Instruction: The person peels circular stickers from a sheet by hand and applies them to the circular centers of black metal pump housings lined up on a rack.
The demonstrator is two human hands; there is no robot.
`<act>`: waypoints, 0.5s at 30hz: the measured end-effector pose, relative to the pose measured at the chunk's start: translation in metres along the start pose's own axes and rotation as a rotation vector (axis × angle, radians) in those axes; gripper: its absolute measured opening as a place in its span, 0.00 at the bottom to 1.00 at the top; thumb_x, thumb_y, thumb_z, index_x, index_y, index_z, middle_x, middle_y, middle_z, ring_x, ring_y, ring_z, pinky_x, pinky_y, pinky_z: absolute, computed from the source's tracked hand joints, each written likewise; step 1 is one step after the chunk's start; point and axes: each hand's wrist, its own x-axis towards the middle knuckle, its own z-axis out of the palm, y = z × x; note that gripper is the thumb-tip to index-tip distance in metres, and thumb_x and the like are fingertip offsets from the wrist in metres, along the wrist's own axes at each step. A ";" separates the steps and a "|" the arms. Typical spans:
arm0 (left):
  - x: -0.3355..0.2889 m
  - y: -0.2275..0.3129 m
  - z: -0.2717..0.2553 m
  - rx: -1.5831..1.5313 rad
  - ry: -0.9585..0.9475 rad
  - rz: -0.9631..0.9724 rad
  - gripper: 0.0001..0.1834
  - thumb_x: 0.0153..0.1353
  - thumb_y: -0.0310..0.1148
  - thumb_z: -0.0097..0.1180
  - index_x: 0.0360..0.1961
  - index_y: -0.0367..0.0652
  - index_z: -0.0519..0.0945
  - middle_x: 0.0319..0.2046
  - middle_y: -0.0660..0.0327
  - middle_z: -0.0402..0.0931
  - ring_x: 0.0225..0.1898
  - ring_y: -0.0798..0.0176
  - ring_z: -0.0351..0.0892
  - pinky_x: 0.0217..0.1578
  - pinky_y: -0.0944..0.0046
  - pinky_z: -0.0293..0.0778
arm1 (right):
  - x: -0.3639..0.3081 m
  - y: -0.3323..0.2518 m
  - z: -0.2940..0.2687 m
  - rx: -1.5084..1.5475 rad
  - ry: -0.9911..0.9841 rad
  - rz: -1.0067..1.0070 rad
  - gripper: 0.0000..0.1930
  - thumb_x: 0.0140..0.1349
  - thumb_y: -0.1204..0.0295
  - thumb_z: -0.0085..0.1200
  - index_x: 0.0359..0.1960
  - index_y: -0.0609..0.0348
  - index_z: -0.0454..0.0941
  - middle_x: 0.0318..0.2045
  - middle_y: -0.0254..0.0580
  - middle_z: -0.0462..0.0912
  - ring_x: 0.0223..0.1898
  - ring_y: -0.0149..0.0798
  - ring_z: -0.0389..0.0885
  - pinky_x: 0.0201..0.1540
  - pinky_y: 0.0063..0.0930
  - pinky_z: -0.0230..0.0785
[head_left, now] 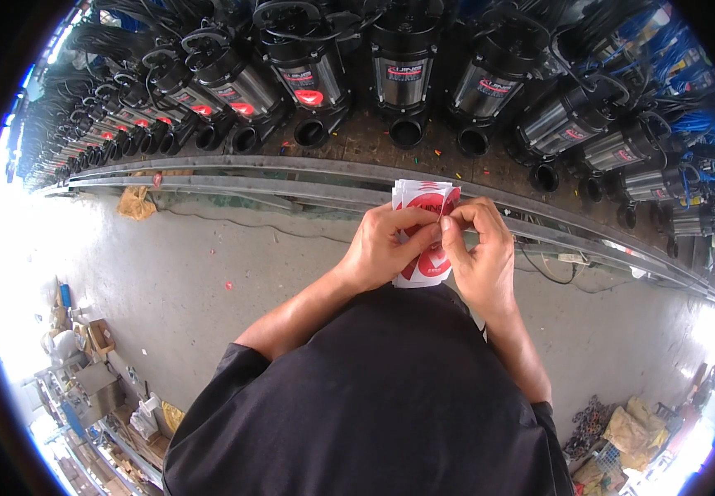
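In front of my body is a stack of red and white sticker sheets (433, 266). My left hand (374, 250) grips the stack from its left side, thumb and fingers closed on it. At the stack's right edge, my right hand (488, 260) is closed in a pinch at the top sticker, with thumb and index fingertip together. A red edge seems lifted between the fingertips, but the fingers partly hide it. Just beyond the stack stands a pump (403, 74) with a black top and a steel body, showing no round red sticker.
A long row of similar pumps stands on a dark bench with a metal rail (291, 183). Several to the left, such as this pump (299, 70), bear red stickers on the lower body. A cable (250, 225) lies on the grey floor. Boxes and scraps (97, 364) lie behind left.
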 end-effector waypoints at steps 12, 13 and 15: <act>-0.003 -0.025 0.003 -0.315 -0.010 -0.151 0.10 0.72 0.29 0.64 0.48 0.32 0.87 0.39 0.64 0.86 0.40 0.75 0.80 0.42 0.70 0.78 | 0.000 0.005 -0.001 0.082 0.057 -0.001 0.05 0.68 0.77 0.64 0.39 0.65 0.79 0.38 0.45 0.81 0.38 0.42 0.81 0.40 0.33 0.74; -0.004 -0.029 0.004 -0.344 -0.015 -0.149 0.10 0.72 0.28 0.64 0.49 0.32 0.87 0.39 0.65 0.86 0.41 0.75 0.80 0.43 0.70 0.79 | 0.001 0.009 -0.004 -0.011 0.106 -0.017 0.08 0.68 0.75 0.66 0.44 0.63 0.80 0.43 0.45 0.81 0.41 0.41 0.82 0.41 0.32 0.75; -0.004 -0.032 0.005 -0.380 -0.014 -0.167 0.11 0.72 0.28 0.63 0.50 0.32 0.87 0.39 0.65 0.86 0.41 0.75 0.80 0.43 0.70 0.78 | 0.005 0.011 -0.013 -0.069 0.077 0.007 0.15 0.67 0.75 0.68 0.53 0.60 0.80 0.45 0.43 0.81 0.44 0.38 0.81 0.42 0.30 0.75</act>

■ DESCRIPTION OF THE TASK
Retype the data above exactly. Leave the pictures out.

■ SOLUTION TO THIS PROBLEM
Instruction: The person peels circular stickers from a sheet by hand and applies them to the circular centers of black metal pump housings lined up on a rack.
The demonstrator is two human hands; there is no robot.
`<act>`: waypoints, 0.5s at 30hz: the measured end-effector pose, relative to the pose measured at the chunk's start: translation in metres along the start pose's own axes and rotation as a rotation vector (axis × angle, radians) in those axes; gripper: its absolute measured opening as a place in its span, 0.00 at the bottom to 1.00 at the top; thumb_x, thumb_y, thumb_z, index_x, index_y, index_z, middle_x, middle_y, middle_z, ring_x, ring_y, ring_z, pinky_x, pinky_y, pinky_z: absolute, computed from the source's tracked hand joints, each written likewise; step 1 is one step after the chunk's start; point and axes: each hand's wrist, its own x-axis towards the middle knuckle, its own z-axis out of the palm, y = z × x; note that gripper is the thumb-tip to index-tip distance in metres, and thumb_x and the like are fingertip offsets from the wrist in metres, along the wrist's own axes at each step. A ";" separates the steps and a "|" the arms. Typical spans:
arm0 (left):
  - x: -0.3355..0.2889 m
  - y: -0.2275..0.3129 m
  - z: -0.2717..0.2553 m
  - rx: -1.5831..1.5313 rad
  - ry: -0.9585..0.9475 rad
  - rz: -0.9631..0.9724 rad
  - gripper: 0.0001..0.1834
  - thumb_x: 0.0153..0.1353
  - thumb_y: -0.0310..0.1148
  - thumb_z: -0.0097..0.1180
  - index_x: 0.0360..0.1961
  - index_y: -0.0367..0.0652
  - index_z: -0.0519..0.0945
  - middle_x: 0.0319..0.2046
  - middle_y: -0.0660..0.0327
  - middle_z: -0.0402..0.0931
  - ring_x: 0.0225..0.1898
  - ring_y: -0.0798..0.0176
  - ring_z: -0.0351..0.0892
  - pinky_x: 0.0217..0.1578
  - pinky_y: -0.0944..0.0046
  - pinky_z: -0.0293..0.0778
arm1 (right):
  - x: -0.3639..0.3081 m
  - y: -0.3323..0.2518 m
  - z: -0.2940..0.2687 m
  - rx: -1.5084..1.5475 rad
  - ry: -0.9911..0.9841 rad
  - rz: -1.0067..1.0070 rad
  - gripper: 0.0000..0.1930
  - thumb_x: 0.0140..0.1349
  - thumb_y: -0.1204..0.0295
  - thumb_z: -0.0085..0.1200
  - index_x: 0.0359..0.1960
  - index_y: -0.0609..0.0348
  - index_z: -0.0454..0.0941
  - middle_x: 0.0318..0.2045
  - middle_y: -0.0254..0.0580
  - middle_z: -0.0462..0.0912
  - ring_x: 0.0223..0.1898
  - ring_y: -0.0149..0.0798
  - ring_z: -0.0389..0.0885
  - pinky_x: 0.0201..0.1540
  - pinky_y: 0.0063..0.0930
  - pinky_z: -0.0230..0.0785
[head_left, now] 
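In front of my body is a stack of red and white sticker sheets (433, 266). My left hand (374, 250) grips the stack from its left side, thumb and fingers closed on it. At the stack's right edge, my right hand (488, 260) is closed in a pinch at the top sticker, with thumb and index fingertip together. A red edge seems lifted between the fingertips, but the fingers partly hide it. Just beyond the stack stands a pump (403, 74) with a black top and a steel body, showing no round red sticker.
A long row of similar pumps stands on a dark bench with a metal rail (291, 183). Several to the left, such as this pump (299, 70), bear red stickers on the lower body. A cable (250, 225) lies on the grey floor. Boxes and scraps (97, 364) lie behind left.
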 end-effector waypoints at steps 12, 13 and 15: <act>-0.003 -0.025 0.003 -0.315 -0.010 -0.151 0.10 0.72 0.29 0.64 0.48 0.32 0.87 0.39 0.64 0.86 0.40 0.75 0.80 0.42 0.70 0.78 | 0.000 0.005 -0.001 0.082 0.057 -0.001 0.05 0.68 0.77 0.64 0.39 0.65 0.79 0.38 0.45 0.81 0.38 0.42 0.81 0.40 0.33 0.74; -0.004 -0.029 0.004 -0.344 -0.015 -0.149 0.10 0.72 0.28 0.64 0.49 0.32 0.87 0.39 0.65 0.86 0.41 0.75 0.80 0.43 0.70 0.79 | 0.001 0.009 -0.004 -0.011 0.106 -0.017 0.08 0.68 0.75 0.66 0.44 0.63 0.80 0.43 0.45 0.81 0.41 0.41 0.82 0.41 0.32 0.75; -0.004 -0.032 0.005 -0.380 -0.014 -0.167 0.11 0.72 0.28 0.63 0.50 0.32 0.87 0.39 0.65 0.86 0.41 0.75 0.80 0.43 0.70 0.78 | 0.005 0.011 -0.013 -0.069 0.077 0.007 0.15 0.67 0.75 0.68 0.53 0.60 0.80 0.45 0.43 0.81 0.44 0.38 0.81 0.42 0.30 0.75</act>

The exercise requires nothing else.